What the task asks:
Produce an exact copy of the lines below, starting at the first and ending with the line containing "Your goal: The".

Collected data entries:
####################

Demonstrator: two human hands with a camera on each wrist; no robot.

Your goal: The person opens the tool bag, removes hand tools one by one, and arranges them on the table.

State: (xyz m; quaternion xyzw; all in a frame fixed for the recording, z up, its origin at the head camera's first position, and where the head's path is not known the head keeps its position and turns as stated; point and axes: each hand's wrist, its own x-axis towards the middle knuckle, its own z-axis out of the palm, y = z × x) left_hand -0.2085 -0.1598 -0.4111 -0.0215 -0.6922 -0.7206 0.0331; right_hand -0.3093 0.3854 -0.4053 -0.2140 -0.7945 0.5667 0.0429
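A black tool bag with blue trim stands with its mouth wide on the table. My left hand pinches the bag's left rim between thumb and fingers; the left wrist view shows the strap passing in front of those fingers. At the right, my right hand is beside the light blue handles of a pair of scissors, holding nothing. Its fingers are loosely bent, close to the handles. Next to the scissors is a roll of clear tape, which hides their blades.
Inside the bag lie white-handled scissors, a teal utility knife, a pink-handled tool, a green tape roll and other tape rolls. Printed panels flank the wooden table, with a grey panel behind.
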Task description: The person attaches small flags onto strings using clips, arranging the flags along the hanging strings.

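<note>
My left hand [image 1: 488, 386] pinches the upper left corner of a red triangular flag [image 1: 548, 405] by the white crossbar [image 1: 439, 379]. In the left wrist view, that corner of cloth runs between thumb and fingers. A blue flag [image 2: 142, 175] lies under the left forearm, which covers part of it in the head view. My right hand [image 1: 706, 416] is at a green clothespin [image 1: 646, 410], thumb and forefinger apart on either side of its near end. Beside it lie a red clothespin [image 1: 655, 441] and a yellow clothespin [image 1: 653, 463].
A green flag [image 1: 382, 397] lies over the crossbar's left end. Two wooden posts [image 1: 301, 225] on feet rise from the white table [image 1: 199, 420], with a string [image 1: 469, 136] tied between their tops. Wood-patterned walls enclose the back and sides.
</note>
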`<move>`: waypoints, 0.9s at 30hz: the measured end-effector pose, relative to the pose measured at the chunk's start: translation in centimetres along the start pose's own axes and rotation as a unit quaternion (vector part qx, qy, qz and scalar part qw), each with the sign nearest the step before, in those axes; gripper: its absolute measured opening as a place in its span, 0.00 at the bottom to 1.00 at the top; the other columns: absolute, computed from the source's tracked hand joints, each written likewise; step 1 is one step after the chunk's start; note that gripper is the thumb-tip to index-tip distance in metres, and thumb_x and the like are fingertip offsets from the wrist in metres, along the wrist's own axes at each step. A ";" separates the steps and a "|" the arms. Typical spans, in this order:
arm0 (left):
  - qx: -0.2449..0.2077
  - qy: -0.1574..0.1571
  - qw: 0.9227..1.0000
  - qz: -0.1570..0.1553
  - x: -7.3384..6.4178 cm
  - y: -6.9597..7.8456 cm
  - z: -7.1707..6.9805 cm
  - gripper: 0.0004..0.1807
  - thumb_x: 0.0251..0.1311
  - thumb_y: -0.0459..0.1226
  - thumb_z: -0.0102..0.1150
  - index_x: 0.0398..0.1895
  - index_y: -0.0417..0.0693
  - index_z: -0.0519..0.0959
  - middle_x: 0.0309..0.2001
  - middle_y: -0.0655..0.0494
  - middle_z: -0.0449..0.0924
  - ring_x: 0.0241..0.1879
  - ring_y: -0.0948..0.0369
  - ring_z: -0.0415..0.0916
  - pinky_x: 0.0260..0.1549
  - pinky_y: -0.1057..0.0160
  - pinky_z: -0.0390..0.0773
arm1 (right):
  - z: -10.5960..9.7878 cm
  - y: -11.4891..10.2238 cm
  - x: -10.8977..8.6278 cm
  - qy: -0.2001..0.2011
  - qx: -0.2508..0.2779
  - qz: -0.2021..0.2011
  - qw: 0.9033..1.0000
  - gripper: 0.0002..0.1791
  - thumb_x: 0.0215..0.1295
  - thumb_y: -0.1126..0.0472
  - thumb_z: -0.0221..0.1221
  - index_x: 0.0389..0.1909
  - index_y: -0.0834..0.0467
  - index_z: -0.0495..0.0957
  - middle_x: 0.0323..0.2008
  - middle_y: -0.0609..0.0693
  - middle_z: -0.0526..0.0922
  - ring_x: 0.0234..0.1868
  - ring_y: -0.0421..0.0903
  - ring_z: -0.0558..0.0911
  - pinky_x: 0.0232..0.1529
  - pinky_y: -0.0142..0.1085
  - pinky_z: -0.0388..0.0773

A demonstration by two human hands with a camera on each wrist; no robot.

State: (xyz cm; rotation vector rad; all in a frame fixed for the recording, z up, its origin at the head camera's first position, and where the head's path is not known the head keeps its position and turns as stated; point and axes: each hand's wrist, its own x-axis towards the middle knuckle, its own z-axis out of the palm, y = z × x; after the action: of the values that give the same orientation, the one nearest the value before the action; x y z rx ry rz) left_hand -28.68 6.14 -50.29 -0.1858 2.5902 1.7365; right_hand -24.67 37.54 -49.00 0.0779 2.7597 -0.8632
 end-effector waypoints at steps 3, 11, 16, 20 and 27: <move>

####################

Task answer:
Demonstrator: two human hands with a camera on each wrist; no robot.

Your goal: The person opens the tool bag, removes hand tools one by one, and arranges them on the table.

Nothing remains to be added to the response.